Large Western companies also assemble in-house M&A experts, but they mostly continue to use external advisers while executing large takeovers, and in-house teams in the United States and Europe tend to be modest in size.
Asia, led by China and increasingly India, is challenging that order.
The pain of losing top talent and fees is acutely felt in markets like India, already one of the industry's toughest regions, where many have pulled back or out altogether.
Compliance demands are rising and competition for talent is increasing, but fees are going in the opposite direction.

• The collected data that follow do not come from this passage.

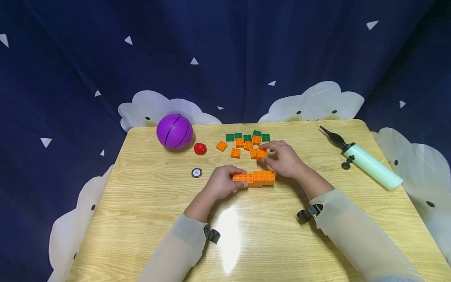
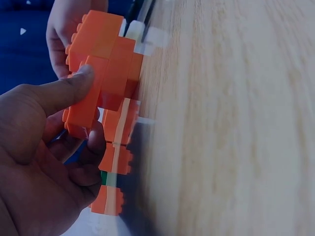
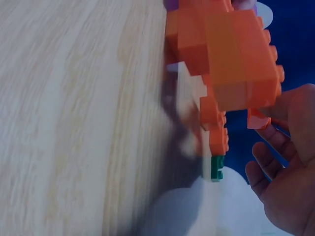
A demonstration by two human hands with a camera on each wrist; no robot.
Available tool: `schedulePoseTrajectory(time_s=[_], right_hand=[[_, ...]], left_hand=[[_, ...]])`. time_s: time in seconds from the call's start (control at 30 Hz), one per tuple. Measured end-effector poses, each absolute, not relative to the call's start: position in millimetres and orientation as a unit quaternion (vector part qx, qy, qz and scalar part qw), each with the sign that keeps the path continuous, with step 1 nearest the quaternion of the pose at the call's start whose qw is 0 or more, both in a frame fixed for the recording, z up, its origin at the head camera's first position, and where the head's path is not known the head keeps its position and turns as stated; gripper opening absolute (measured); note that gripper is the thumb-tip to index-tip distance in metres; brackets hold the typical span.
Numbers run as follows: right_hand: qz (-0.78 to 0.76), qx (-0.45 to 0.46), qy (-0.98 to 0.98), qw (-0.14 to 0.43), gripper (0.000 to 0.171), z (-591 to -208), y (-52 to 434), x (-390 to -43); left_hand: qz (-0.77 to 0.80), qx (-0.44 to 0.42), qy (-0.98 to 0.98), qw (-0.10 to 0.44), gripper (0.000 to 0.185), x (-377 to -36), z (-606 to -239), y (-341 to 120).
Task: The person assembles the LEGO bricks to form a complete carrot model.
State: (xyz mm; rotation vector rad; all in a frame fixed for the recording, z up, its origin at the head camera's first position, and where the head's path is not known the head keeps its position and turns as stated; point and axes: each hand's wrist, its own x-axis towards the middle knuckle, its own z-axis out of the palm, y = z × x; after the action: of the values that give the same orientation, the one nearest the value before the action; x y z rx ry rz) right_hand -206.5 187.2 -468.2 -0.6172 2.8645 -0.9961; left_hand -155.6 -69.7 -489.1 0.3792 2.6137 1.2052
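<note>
Pale, grained wood forms the counter (image 1: 158,203), its top catching a bright patch of light (image 1: 229,235) on the near side. Dark blue curtain (image 1: 225,47) dotted with white triangles (image 1: 194,61) hangs at the far, left and right sides, with white clouds (image 1: 313,103) low along it. At the middle of the counter is a stepped block of joined orange bricks (image 1: 258,178); of the two hands, the left hand (image 1: 221,182) grips its left end between thumb and fingers. The right hand (image 1: 283,158) pinches a single orange brick (image 1: 262,153) on the block's far side. Loose orange bricks (image 1: 221,146) lie farther off, green bricks (image 1: 230,137) mostly behind them. Far left sits a purple ball (image 1: 174,131), a small red cap (image 1: 200,149) just to its right; nearer lies a round chip (image 1: 197,172). On the right a pale green pump (image 1: 373,166) lies slantwise, a small black piece (image 1: 346,165) beside it
</note>
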Motion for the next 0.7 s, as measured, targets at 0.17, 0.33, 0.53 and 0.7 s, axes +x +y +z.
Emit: schedulePoseTrajectory(time_s=[0.17,0.33,0.53,0.7], right_hand=[[-0.323,-0.210,0.923,0.026,0.037,-462,182,-200],[-0.332,-0.231,0.914,0.024,0.039,-458,176,-193],[-0.341,-0.258,0.903,0.027,0.039,-454,169,-185],[-0.346,-0.274,0.896,0.036,0.038,-450,163,-178]], left_hand=[[0.414,0.130,0.893,0.122,0.036,-155,-489,-71],[0.408,0.132,0.896,0.120,0.037,-155,-489,-71],[0.406,0.125,0.897,0.120,0.040,-155,-489,-71],[0.406,0.120,0.897,0.126,0.042,-157,-488,-71]])
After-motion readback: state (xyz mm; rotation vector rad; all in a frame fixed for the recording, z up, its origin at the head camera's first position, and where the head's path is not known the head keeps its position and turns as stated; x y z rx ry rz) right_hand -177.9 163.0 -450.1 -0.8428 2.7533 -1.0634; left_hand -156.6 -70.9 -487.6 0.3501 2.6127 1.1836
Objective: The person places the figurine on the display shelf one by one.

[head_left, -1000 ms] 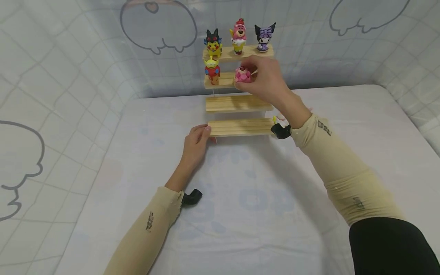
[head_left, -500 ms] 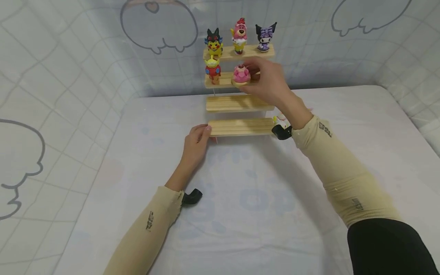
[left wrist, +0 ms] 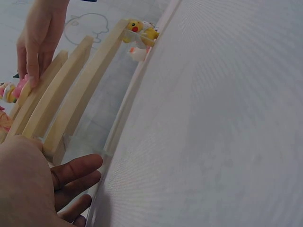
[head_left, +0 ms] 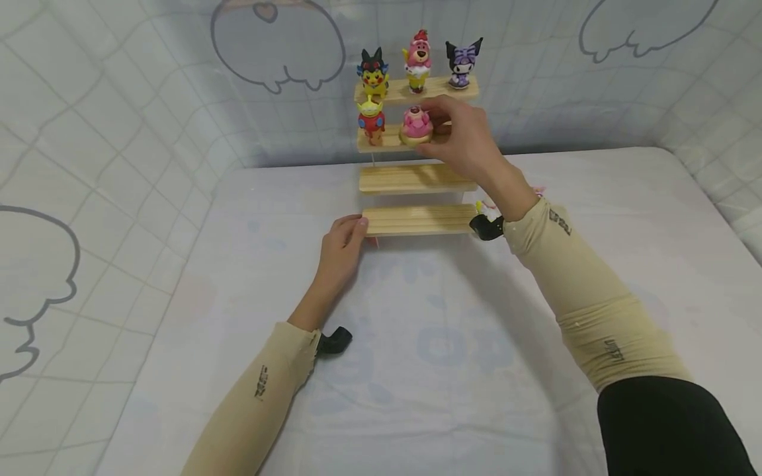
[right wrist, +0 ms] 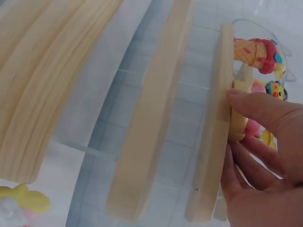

Indian companies struck a record $72 billion in M&A deals last year, doubling from the previous year. However, total fees for investment banking, including M&A, debt and equity, declined to $463 million last year from $491 million a year ago, and was sharply lower than $682 million in 2014.
Bankers said many Indian companies no longer wanted deal-specific advisory services, but were looking for advice across due diligence, M&A, debt and equity raising, and did not want to deal with multiple banks for corporate finance services. "The corporates think they can have a much better control over a transaction if they keep it close to themselves, and can avoid any conflict situation that some of the foreign banksmay have," said one M&A banker with a U.S. bank.
India Inc's bet is not without risks, especially for more complex international deals, or where companies require considerable fundraising. But for many, that's not yet.
"Most of the top Indian corporates are very cash rich and they don't need balance sheet support, so they would say why waste a few million dollars on purely advisory services?" said one of the bankers with a foreign bank in Mumbai.
"They can get two, three bankers at a fraction of that cost," he said, referring to their annual salary.